In the Ajman zone of the United Arab Emirates — once a thriving commercial hub for Bangladeshi garment traders — the business environment has deteriorated significantly. What used to be a booming market for clothing exporters is now facing downturn due to multiple challenges.
Traders cite stricter visa rules, lack of experience, and failure to adapt to technology as key reasons for the decline. One long-time businessman from Chittagong, Sohel Chowdhury, said that while crowds used to flock to his shops — especially wholesale buyers from across the Middle East — stricter visa regulations have reduced customer visits. He keeps his shop open, but daily sales no longer balance with expenses.
Walking around the market, the article found that both seasoned and new investors are struggling. One trader from Cumilla said he sold his land back home to invest in a large warehouse here, expecting good profit from garment sales. But without proper business experience, he could not predict seasonal demand and now sells stock at lower prices just to save capital — yet still can’t cover the rent.
Analysis suggests that beyond visa hurdles, poor business foresight is also to blame. Many new traders, driven by the lure of high returns, have slashed prices to compete, destabilizing the market. Additionally, difficulties in opening Letters of Credit (LC) at Bangladeshi banks have hindered imports.
However, not all is bleak.

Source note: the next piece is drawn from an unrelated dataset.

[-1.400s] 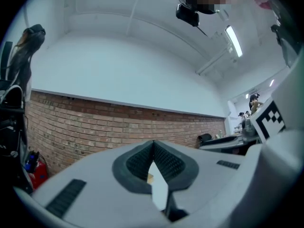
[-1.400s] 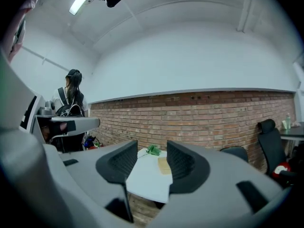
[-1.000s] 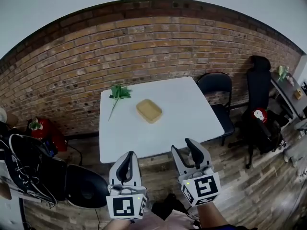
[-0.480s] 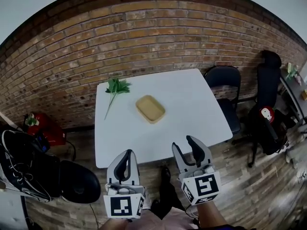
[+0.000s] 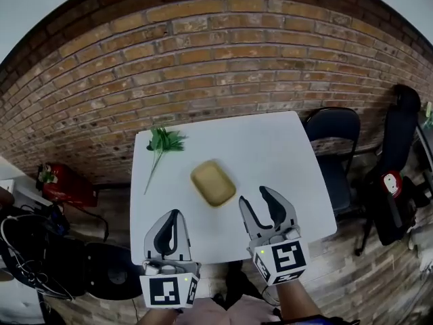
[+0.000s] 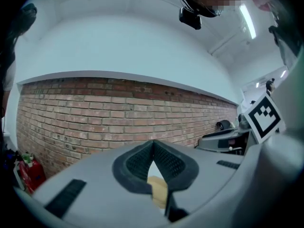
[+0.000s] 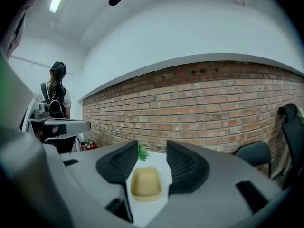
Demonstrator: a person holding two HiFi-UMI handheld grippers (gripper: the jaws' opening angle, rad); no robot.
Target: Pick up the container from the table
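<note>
Only one container (image 5: 213,183) and one sprig (image 5: 164,141) share the table (image 5: 270,154).

We see the container (image 5: 213,183) as matt tan with smooth walls; plastic or pulp, we cannot tell. The table (image 5: 270,154) has a smooth, matt white top, and the brick wall (image 5: 237,66) looks rough and dull.
</note>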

H. M. Matin Chowdhury, another businessman from Chittagong, says that by choosing trendy, quality products and using social media to connect with customers, his business still manages to survive — though the ease of doing business has changed.
Because Ajman’s market largely depends on imports from Bangladesh, reduced demand here is causing many factories at home to lose orders, threatening export earnings and remittances.
Local traders warn that without swift visa policy reform and business support, many Bangladeshi entrepreneurs in this key Middle Eastern commercial center may be forced out of business.